COLLECTED MATERIAL START
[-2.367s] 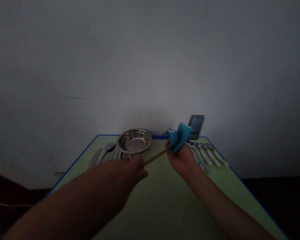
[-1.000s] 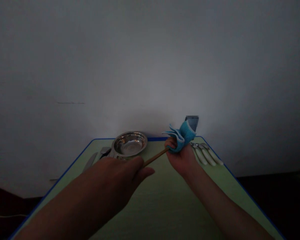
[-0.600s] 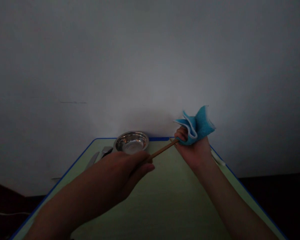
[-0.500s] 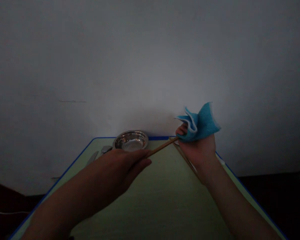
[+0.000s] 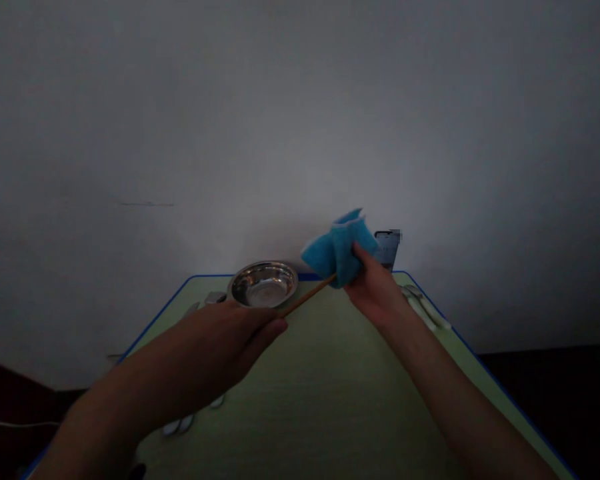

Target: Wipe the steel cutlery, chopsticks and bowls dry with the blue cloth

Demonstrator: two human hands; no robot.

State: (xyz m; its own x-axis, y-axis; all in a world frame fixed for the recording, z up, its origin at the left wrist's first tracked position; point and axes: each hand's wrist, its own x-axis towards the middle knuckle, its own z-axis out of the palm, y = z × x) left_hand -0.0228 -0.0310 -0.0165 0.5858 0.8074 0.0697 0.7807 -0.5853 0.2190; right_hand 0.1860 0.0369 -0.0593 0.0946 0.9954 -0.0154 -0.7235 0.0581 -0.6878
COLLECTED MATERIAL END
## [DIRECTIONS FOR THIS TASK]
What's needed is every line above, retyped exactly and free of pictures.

## [SOLUTION TO THIS EXERCISE]
[-2.367s] 
[-1.000s] 
[-0.600s] 
[-0.500s] 
[+0.000s] 

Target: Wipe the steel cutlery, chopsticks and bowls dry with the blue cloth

Demonstrator: two human hands; no robot.

State: (xyz m; its own x-axis, y-axis; all in a world frame fixed for the recording, z up, its origin at the left wrist's first tracked position; point and axes: each hand's wrist, its own x-axis towards the middle knuckle, its own z-axis out of the palm, y = z × x) left_hand -0.0228 -0.0310 -0.0165 0.5858 0.8074 0.0697 0.7807 -0.5853 0.2190; right_hand 0.1860 0.0369 -0.0593 0.0946 0.9954 -0.0154 -0.7235 0.0581 -0.6878

That makes the output complete.